Work to be completed: Word for word, output every line of the material below, minus pictures.

*** Opening Available data ***

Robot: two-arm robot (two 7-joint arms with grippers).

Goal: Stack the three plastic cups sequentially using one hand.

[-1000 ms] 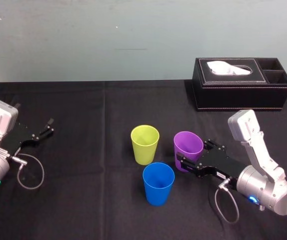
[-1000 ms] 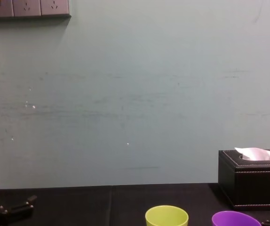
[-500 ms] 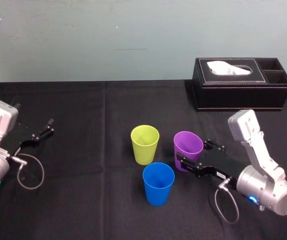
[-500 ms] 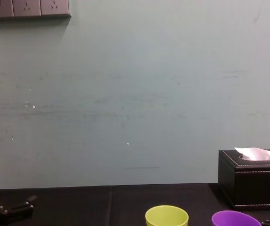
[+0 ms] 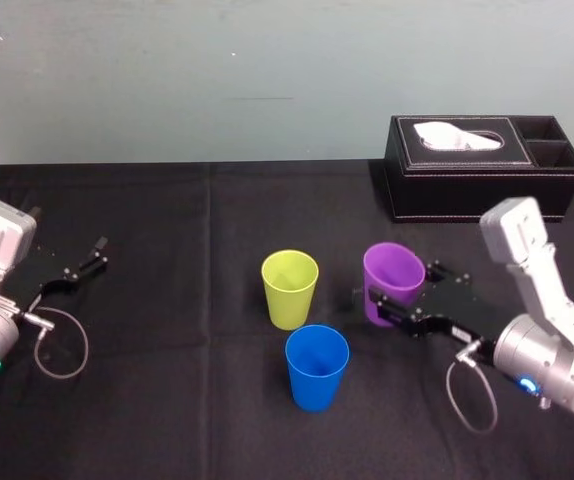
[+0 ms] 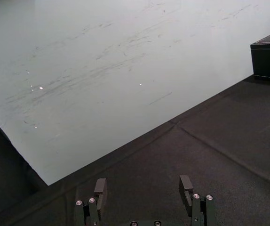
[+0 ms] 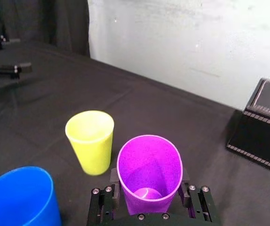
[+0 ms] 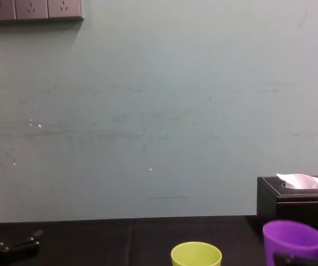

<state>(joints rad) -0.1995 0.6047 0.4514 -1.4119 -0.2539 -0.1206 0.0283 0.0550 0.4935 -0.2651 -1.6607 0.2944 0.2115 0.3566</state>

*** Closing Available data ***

Task solution:
Robot: two-arm robot (two 7-joint arms with grippers).

Goal: Stack the three plastic cups sequentially using one hand.

[-1000 ms] 
[-1000 ms] 
[-500 ms] 
[-500 ms] 
[+0 ms] 
[+0 ms] 
[+0 ms] 
[+0 ms] 

<state>(joints rad) -0.1995 0.6047 0.4514 -1.4119 -0.2539 -0.1206 0.0283 0.0550 0.4935 -0.2651 -1.6607 0.2944 0.2115 0.3566</state>

There is no more to add to the answer.